Brief :: For the listing below, return the line containing "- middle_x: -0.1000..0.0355", the line containing "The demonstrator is", and all lines in between, exactly as written and nothing else.

Dataset content ::
┌────────
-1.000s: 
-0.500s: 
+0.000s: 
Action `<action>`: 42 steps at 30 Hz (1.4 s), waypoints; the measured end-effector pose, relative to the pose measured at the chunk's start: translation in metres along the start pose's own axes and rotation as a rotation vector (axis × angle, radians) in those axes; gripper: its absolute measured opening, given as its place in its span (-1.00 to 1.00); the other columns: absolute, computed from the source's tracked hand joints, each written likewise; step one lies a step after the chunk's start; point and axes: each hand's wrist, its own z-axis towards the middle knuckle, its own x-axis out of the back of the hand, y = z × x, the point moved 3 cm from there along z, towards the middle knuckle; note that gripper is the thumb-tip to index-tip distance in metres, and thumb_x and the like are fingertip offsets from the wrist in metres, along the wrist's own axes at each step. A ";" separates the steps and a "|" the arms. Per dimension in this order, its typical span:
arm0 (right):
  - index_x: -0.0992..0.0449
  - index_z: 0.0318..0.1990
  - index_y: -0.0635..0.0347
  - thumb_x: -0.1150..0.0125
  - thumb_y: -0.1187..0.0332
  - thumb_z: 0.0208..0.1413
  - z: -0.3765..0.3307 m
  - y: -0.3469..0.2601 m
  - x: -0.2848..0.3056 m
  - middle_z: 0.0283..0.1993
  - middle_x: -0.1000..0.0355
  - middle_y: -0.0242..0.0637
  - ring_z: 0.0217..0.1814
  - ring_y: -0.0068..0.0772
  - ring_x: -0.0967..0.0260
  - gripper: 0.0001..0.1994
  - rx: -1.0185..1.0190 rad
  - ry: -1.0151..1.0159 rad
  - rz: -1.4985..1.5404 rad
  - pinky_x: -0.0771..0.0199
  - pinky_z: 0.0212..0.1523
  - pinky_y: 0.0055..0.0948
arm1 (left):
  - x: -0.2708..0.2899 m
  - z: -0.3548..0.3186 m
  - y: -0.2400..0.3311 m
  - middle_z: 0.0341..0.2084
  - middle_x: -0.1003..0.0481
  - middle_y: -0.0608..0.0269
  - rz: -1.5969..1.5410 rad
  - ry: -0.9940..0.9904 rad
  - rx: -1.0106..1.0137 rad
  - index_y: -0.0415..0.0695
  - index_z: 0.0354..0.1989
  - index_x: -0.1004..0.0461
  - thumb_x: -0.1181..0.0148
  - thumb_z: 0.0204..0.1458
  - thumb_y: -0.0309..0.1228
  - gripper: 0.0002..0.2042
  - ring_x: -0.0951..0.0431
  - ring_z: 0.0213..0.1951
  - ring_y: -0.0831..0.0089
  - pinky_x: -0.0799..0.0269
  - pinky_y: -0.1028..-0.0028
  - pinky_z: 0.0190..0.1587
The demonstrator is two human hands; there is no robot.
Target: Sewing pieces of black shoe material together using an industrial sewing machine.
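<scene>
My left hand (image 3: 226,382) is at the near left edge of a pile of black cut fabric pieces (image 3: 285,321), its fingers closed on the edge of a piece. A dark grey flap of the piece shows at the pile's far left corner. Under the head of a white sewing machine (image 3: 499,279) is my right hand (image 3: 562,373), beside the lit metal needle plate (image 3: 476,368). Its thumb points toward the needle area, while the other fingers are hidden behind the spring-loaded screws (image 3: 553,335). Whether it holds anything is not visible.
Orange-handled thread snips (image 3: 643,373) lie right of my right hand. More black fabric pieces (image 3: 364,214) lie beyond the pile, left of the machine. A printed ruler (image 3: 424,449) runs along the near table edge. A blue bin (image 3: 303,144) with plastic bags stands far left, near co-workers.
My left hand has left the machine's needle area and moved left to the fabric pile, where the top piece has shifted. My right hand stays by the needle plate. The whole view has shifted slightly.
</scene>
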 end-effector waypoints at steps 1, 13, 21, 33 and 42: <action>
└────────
Result for this task ::
  - middle_x: -0.1000..0.0355
  - middle_y: -0.0242..0.0637
  - ring_z: 0.0217..0.1814
  - ring_y: -0.0068..0.0772
  - ring_x: -0.0967..0.0260
  - gripper: 0.0001..0.1994
  - rx: -1.0185..1.0190 rad
  - ry: -1.0151..1.0159 rad
  - rz: -1.4985..1.5404 rad
  - pinky_x: -0.0771..0.0199
  - pinky_z: 0.0212..0.1523
  - pinky_y: 0.0055..0.0948
arm1 (left):
  - x: -0.2708..0.2899 m
  - z: -0.3548..0.3186 m
  - y: -0.2400..0.3311 m
  - middle_z: 0.0341..0.2084
  - middle_x: -0.1003..0.0481
  - middle_y: -0.0608..0.0269
  - rz: -1.5969..1.5410 rad
  - ry: -0.9940..0.9904 rad
  - rx: -1.0106..1.0137 rad
  - index_y: -0.0415..0.0695
  - index_z: 0.0354..0.1989
  - index_x: -0.1004..0.0461
  - thumb_x: -0.1181..0.0148
  - thumb_z: 0.0204..0.1458
  - thumb_y: -0.0309..0.1228
  - gripper: 0.0002..0.2042
  - ring_x: -0.0951..0.0431
  - ring_z: 0.0213..0.1951
  - ring_y: -0.0831..0.0089
  - pinky_x: -0.0799..0.0269
  - pinky_y: -0.1028..-0.0028
  - pinky_z: 0.0190..0.1587
The demonstrator is two human hands; there is no robot.

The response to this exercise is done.